(About this task) All of the data below must be repeated exactly.

(Data shown)
--- --- ---

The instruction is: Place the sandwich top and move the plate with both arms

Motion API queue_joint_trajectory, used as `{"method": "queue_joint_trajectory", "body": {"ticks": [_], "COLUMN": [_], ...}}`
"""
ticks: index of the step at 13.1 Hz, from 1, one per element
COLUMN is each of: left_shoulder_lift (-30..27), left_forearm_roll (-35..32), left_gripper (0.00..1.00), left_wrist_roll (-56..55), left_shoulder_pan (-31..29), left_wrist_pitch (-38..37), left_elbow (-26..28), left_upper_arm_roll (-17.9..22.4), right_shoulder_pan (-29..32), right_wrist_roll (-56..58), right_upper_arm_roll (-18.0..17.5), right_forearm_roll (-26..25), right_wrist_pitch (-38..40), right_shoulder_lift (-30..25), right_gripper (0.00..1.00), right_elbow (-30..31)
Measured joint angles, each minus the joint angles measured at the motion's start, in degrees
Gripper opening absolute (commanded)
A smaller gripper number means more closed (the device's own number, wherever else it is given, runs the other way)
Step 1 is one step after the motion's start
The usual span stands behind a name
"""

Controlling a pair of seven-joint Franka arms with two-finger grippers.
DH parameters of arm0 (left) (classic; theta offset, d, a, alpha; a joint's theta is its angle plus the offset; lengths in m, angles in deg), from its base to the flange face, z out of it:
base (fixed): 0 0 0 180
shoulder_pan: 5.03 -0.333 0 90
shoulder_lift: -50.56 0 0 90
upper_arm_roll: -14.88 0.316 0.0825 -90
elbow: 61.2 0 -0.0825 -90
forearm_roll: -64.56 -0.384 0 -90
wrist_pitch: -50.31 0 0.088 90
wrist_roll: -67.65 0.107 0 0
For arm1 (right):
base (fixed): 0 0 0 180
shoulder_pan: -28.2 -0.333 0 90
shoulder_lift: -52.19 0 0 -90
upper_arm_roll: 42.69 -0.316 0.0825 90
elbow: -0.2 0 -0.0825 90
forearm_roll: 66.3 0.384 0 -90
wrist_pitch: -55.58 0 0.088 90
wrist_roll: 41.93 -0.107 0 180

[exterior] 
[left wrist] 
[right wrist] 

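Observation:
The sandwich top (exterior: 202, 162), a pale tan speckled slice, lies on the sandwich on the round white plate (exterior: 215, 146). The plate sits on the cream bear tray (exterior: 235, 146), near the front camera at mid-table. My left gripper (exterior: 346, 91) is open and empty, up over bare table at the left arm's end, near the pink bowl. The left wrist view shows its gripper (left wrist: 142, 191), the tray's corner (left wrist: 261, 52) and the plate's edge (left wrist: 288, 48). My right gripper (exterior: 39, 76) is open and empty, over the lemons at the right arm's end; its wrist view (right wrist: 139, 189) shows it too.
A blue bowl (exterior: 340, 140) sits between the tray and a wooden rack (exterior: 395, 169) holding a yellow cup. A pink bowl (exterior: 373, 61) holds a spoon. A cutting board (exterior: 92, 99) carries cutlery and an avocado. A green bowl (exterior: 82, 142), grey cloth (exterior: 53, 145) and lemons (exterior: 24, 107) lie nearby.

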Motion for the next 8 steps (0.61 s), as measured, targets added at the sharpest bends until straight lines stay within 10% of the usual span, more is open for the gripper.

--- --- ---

(Solution to this problem)
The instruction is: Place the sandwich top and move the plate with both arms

Motion API queue_joint_trajectory, used as `{"method": "queue_joint_trajectory", "body": {"ticks": [_], "COLUMN": [_], ...}}`
"""
ticks: index of the step at 13.1 Hz, from 1, one per element
COLUMN is each of: left_shoulder_lift (-30..27), left_forearm_roll (-35..32), left_gripper (0.00..1.00), left_wrist_roll (-56..55), left_shoulder_pan (-31..29), left_wrist_pitch (-38..37), left_elbow (-26..28), left_upper_arm_roll (-17.9..22.4), right_shoulder_pan (-29..32), right_wrist_roll (-56..58), right_upper_arm_roll (-18.0..17.5), right_forearm_roll (-26..25), right_wrist_pitch (-38..40), right_shoulder_lift (-30..25), right_gripper (0.00..1.00), right_elbow (-30..31)
Measured joint angles, each minus the joint angles measured at the motion's start, in degrees
Gripper opening absolute (commanded)
A smaller gripper number means more closed (the device's own number, wherever else it is given, runs the other way)
Step 1 is one step after the motion's start
The usual span stands behind a name
"""

Controlling a pair of seven-joint Franka arms with two-finger grippers.
DH parameters of arm0 (left) (classic; theta offset, d, a, alpha; a joint's theta is its angle plus the offset; lengths in m, angles in deg), from its base to the flange face, z out of it:
base (fixed): 0 0 0 180
shoulder_pan: 5.03 -0.333 0 90
shoulder_lift: -50.56 0 0 90
upper_arm_roll: -14.88 0.316 0.0825 -90
elbow: 61.2 0 -0.0825 -90
forearm_roll: -64.56 -0.384 0 -90
wrist_pitch: -50.31 0 0.088 90
wrist_roll: -67.65 0.107 0 0
For arm1 (right):
base (fixed): 0 0 0 180
shoulder_pan: -28.2 -0.333 0 90
shoulder_lift: -52.19 0 0 -90
upper_arm_roll: 42.69 -0.316 0.0825 90
elbow: -0.2 0 -0.0825 90
forearm_roll: 66.3 0.384 0 -90
wrist_pitch: -55.58 0 0.088 90
wrist_roll: 41.93 -0.107 0 180

[exterior] 
[left wrist] 
[right wrist] 

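Observation:
The sandwich top (exterior: 202, 162), a pale tan speckled slice, lies on the sandwich on the round white plate (exterior: 215, 146). The plate sits on the cream bear tray (exterior: 235, 146), near the front camera at mid-table. My left gripper (exterior: 346, 91) is open and empty, up over bare table at the left arm's end, near the pink bowl. The left wrist view shows its gripper (left wrist: 142, 191), the tray's corner (left wrist: 261, 52) and the plate's edge (left wrist: 288, 48). My right gripper (exterior: 39, 76) is open and empty, over the lemons at the right arm's end; its wrist view (right wrist: 139, 189) shows it too.
A blue bowl (exterior: 340, 140) sits between the tray and a wooden rack (exterior: 395, 169) holding a yellow cup. A pink bowl (exterior: 373, 61) holds a spoon. A cutting board (exterior: 92, 99) carries cutlery and an avocado. A green bowl (exterior: 82, 142), grey cloth (exterior: 53, 145) and lemons (exterior: 24, 107) lie nearby.
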
Motion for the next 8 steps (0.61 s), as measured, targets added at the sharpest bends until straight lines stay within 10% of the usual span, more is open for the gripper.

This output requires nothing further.